Meanwhile, there's no obvious candidate for Illinois (if it had canned Zook a year earlier, it could have landed an ideal fit, Jerry Kill, now at Minnesota) and no good read on new AD Mike Thomas, formerly at Cincinnati. Thomas would be smart to make a run at Sumlin, who was an assistant to Joe Tiller at Purdue. Like the Pac-12, the Big Ten is undergoing a massive overhaul with new coaches expected at Ohio State and Penn State as well, all coming just a year after Michigan's transition to Brady Hoke. Your guess is as good as mine as to who lands in State College.
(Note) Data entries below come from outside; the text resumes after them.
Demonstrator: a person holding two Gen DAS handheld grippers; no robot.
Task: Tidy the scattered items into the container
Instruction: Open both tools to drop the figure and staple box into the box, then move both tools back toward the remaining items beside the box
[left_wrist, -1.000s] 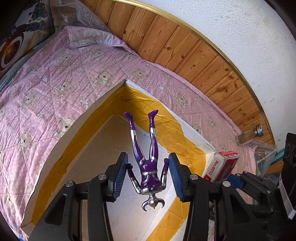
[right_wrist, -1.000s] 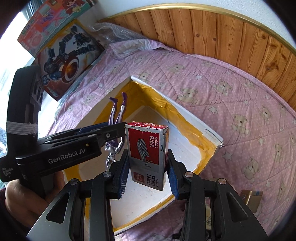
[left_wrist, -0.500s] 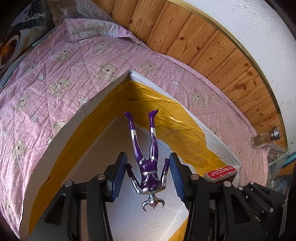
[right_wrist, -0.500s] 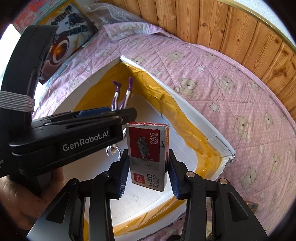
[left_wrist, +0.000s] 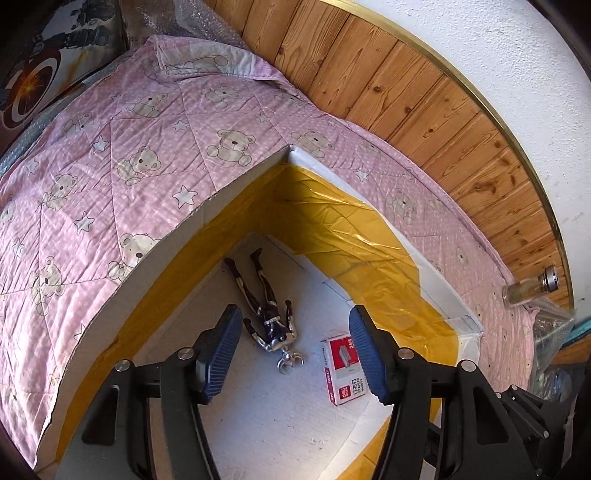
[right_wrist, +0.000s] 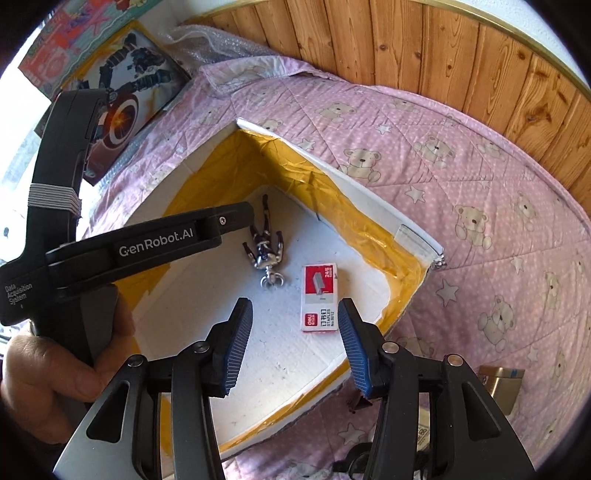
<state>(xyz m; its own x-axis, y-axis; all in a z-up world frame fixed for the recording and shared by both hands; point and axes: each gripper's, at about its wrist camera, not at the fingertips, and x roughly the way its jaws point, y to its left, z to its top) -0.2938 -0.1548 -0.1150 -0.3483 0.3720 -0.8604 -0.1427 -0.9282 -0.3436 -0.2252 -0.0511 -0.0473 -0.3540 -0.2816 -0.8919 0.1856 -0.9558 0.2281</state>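
On the white floor of the yellow-taped foam box (left_wrist: 236, 184), purple-and-silver toy figure (left_wrist: 271, 317) lies beside red-and-white staples carton (right_wrist: 319, 297); left gripper (left_wrist: 295, 350) and right gripper (right_wrist: 293, 345) jaws apart, empty.

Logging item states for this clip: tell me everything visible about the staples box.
The staples box is a small flat cardboard carton, red at one end with a stapler picture and "24/6", white at the other with a red logo and "STAPLES No.0012". It looks closed and undamaged. It lies flat on the white floor of the yellow-taped container, beside the toy figure without touching it. Neither claw touches it; the right claw hovers open above it.
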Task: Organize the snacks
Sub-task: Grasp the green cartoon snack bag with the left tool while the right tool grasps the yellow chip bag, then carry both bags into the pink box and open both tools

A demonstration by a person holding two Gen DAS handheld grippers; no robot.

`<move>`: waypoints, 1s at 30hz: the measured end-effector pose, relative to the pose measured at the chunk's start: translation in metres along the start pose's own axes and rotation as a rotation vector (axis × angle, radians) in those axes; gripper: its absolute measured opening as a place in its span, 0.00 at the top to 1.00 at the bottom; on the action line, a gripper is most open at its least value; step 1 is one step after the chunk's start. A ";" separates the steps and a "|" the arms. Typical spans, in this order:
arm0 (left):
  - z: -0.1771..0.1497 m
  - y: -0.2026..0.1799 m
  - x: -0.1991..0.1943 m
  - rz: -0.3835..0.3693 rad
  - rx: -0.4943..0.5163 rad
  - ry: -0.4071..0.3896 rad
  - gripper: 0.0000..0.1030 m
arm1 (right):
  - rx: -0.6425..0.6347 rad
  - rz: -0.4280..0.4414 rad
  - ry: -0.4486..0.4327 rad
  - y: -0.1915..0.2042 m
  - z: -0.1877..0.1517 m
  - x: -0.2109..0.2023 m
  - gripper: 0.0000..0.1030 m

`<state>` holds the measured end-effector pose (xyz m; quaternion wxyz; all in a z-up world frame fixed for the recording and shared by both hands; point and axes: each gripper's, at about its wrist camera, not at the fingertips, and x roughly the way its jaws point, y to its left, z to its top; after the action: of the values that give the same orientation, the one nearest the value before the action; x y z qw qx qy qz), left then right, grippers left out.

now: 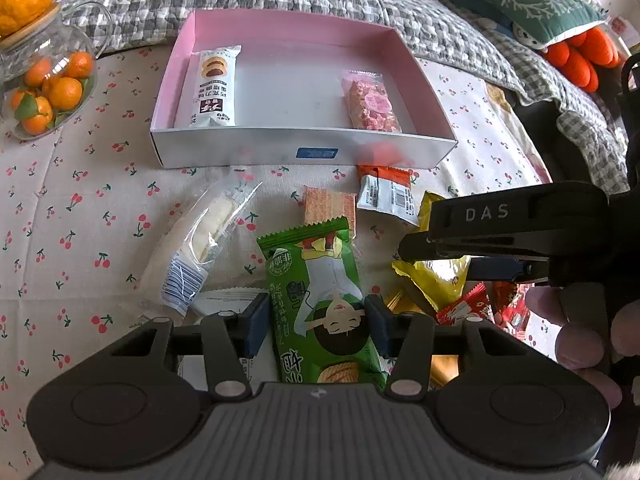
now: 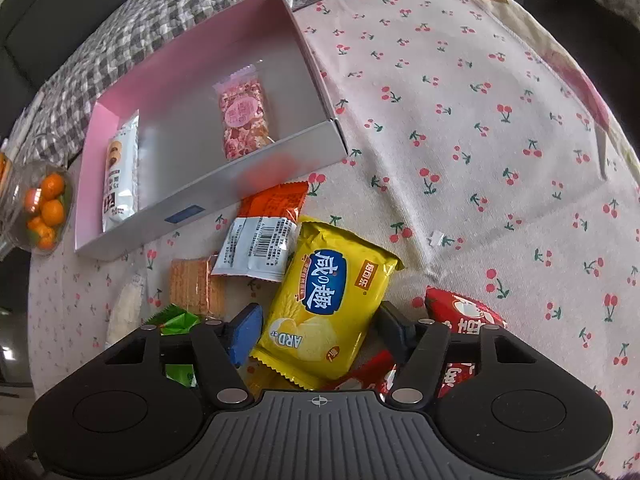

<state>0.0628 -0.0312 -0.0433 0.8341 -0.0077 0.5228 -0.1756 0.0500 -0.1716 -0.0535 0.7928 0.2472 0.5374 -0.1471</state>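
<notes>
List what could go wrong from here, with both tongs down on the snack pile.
1. The left tongs pinch the green packet only across its lower half, so the long top end may sag and catch the box wall.
2. The right tongs straddle the yellow packet, which overlaps the red packets; lifting could drag them.
3. Both tongs work close together and might collide.

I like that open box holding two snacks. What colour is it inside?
The box has pink inner walls and a pale floor, clearest in the left wrist view.
</notes>
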 end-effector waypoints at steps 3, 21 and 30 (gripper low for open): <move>0.000 -0.001 -0.001 0.002 0.001 -0.004 0.59 | -0.008 -0.008 -0.007 0.001 0.000 -0.001 0.45; 0.006 0.005 -0.013 -0.017 -0.019 -0.040 0.60 | 0.017 0.015 -0.035 -0.006 0.001 -0.018 0.47; 0.015 0.009 -0.026 -0.047 -0.040 -0.091 0.60 | 0.034 0.070 -0.083 -0.003 0.007 -0.036 0.47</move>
<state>0.0678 -0.0177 -0.0156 0.8524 -0.0445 0.4873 -0.1843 0.0406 -0.1792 -0.0182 0.8147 0.2728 0.4927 -0.1384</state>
And remember, there are openings already at North Carolina (where Auburn offensive coordinator Gus Malzahn is considered a leading candidate) and Ole Miss (where Southern Miss' Larry Fedora and Arkansas State's Hugh Freeze keep coming up, but with no sign yet that either hiring is imminent).

It's shaping up to be one of the most far-reaching coaching carousels in recent memory -- and Byrne gets to sit back and watch it all as a spectator.

If Michigan fans thought their seven-season drought against Ohio State was unbearable, they should imagine being a Kentucky fan every time the Wildcats face Tennessee. Starting in 1985, the Vols defeated their northerly neighbor 26 straight times ... until Saturday, when the Wildcats (5-7) sprang a 10-7 upset. And it took the unlikeliest of heroes to finally make it happen.

With top two quarterbacks Morgan Newton and Maxwell Smith both sidelined by shoulder injuries, Kentucky coach Joker Phillips and offensive coordinator Randy Sanders turned to senior wide receiver Matt Roark, moving him to a position he last played in high school six days before the game and installing a slimmed-down game plan for him that could basically be described thusly: Kentucky went Denver Broncos on Tennessee. Roark threw just six passes but ran 24 times for 124 yards, including runs of 24 and 26 yards on the Wildcats' lone touchdown drive early in the fourth quarter.

"We won the game with a wide receiver playing quarterback," said Sanders. "That's what we did."

According to the Lexington Herald Leader, Sanders gave Roark a wristband with 51 plays, and called them from one sheet rather than his usual six. Obviously, Kentucky's defense needed to do its part, which it did, limiting Vols quarterback Tyler Bray to 15-of-38 completions, intercepting him twice and forcing a fumble. Derek Dooley's team (5-7), which missed out on a bowl due to the loss, scored on a 53-yard Bray touchdown pass with 12:52 left, but never crossed its own 35-yard-line after that.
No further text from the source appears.